Not many are aware of the amazing benefits of lemon peels and they often get dumped in the garbage. Lemon peels are more nutritious and have at least ten times more vitamins and minerals than lemon juice itself.
Grated lemon zest has been widely used in various desserts and dishes to add more flavor. Unfortunately, many don’t know that adding powdered lemon peel in face masks or to the diet has numerous benefits.

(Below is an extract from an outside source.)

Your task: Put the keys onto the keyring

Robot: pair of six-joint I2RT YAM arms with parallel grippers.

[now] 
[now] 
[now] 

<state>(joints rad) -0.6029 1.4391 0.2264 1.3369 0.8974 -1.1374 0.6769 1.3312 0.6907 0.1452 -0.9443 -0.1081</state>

5 Ways Lemon Peel Is Great For Skin
Lemon peel is a rich source of calcium, vitamins A and C and omega-3 and 6 fatty acids. All these nutrients are necessary for both glowing skin and overall health.1
These are 5 amazing ways incorporating lemon peel in your skincare routine transforms its health and texture:
1. Reduces Dark Spots And Blemishes
Take a good look at any skin-lightening cream in the market. You will surely notice at least one ingredient that has ascorbic acid (vitamin C) in it. Researchers have proved that vitamin C is a wonderful nutrient that works at a cellular level to remove dark spots and blemishes.2
Being a potent antioxidant, vitamin C in lemon peel prevents free radicals from causing oxidative stress. It also exfoliates dead skin cells and exposes the lighter skin cells below. Moreover, vitamin C also prevents excessive melanin production thereby preventing skin darkening.
Applying crushed lemon peel on the face with honey or lemon juice or yogurt is a great way to get rid of skin blemishes.
2. Prevents Acne And Breakouts
When skin pores get infected by pathogenic microbes, acne and breakouts appear. It has been proven that the lemon peel possesses very effective antibacterial properties as it’s a rich source of flavanones. This along with the acidic nature of vitamin C help in cleansing skin and keeping it free from microbes.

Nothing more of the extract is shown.